Sometime before 1975 the Corps of Engineers discovered that the Lost Creek Reservoir, once completed, might suffer from a turbidity problem due to soil erosion from nearby lands. The Corps decided that it would be necessary to revise plans for the project to control this possible problem. The Corps cancelled a recreational facility proposed for the north shore of the reservoir, and eliminated the planned county road. In 1974, the Corps also revised the "final taking line" for the project so that the remainder of tract 203, still owned by the Eastmans, was included. In 1975, the government initiated this condemnation action to acquire the remainder of tract 203. The Eastmans contest the government's assessment of the compensation due for this second taking, and have requested a jury trial.
As a result of pretrial proceedings, the issue of enhanced valuation was segregated from the rest of the case. The government has, in effect, made a motion in limine to exclude evidence of enhanced value from the jury trial. This motion is based on the natural assumption that the remainder of the Eastmans' property has increased in value because of its proximity to the government created reservoir. If the jury may consider evidence of value which includes the increment of value attributable to the government project, then the condemnation award will be based on the property's "enhanced value."

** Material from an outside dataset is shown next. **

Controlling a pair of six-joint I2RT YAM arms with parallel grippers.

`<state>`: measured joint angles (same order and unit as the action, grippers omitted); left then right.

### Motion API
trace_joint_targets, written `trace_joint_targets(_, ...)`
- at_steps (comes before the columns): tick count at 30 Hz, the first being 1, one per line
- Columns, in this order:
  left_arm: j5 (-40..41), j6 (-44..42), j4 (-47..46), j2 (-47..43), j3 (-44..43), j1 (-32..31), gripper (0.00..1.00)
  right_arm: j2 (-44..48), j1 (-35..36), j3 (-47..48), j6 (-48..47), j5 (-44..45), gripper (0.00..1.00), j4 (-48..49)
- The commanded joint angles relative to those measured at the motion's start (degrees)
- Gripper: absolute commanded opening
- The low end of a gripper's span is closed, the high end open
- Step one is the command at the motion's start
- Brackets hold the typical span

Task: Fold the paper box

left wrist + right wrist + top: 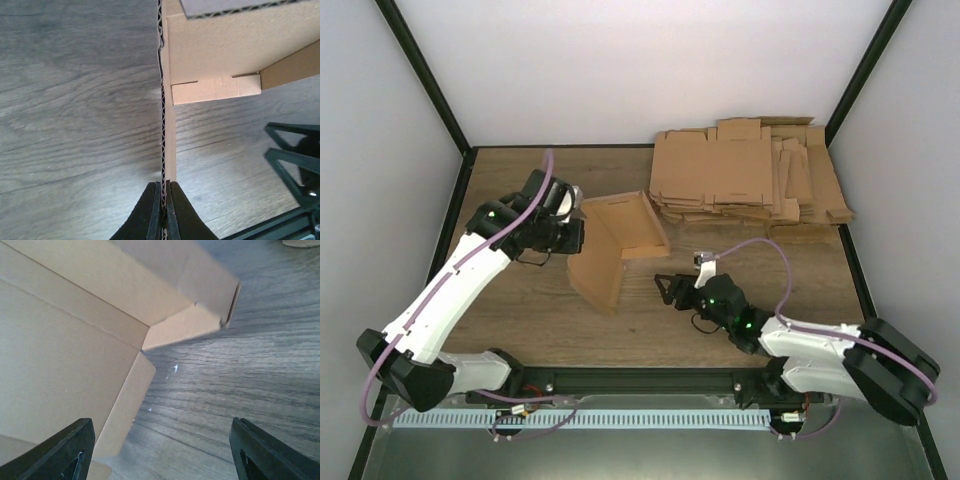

A hearing on the issue of enhanced value was held in June 1979. Testimony from several witnesses, a stipulation of agreed facts and numerous documentary exhibits were received by the court. Thereafter, counsel submitted briefs and memoranda of law. The last brief was filed in late June 1980. I express to the parties my keen regret for my having taken so long to issue this opinion.
Relying on the Supreme Court's decision in United States v. Miller, 317 U.S. 369, 63 S.Ct. 276, 87 L.Ed. 336 (1943), the government contends that the remainder of tract 203 is within the scope of the original project; therefore, a condemnation award based on enhanced value is improper. The Eastmans, on the other hand, assert that the government is estopped from claiming that the remainder of tract 203 is within the scope of the project. This estoppel theory is based on statements allegedly made by government representatives during the 1970 negotiations. The Eastmans also contend that even if the government is not estopped, enhanced value must be included in the condemnation award because the remainder of tract 203 is outside the scope of the original project.
DISCUSSION
In United States v. Miller, the Supreme Court set out a general rule for determining when the government must pay for enhanced value created by government improvement projects. In pertinent part, the Court said:
If a distinct tract is condemned, in whole or in part, other lands in the neighborhood may increase in market value due to the proximity of the public improvement erected on the land taken. Should the Government, at a later date, determine to take these other lands, it must pay their market value as enhanced by this factor of proximity. If, however, the public project from the beginning included the taking of certain tracts but only one of them is taken in the first instance, the owner of the other tracts should not be allowed an increased value for his lands which are ultimately to be taken any more than the owner of the tract first condemned is entitled to be allowed an increased market value because adjacent lands not immediately taken increased in value due to the projected improvement.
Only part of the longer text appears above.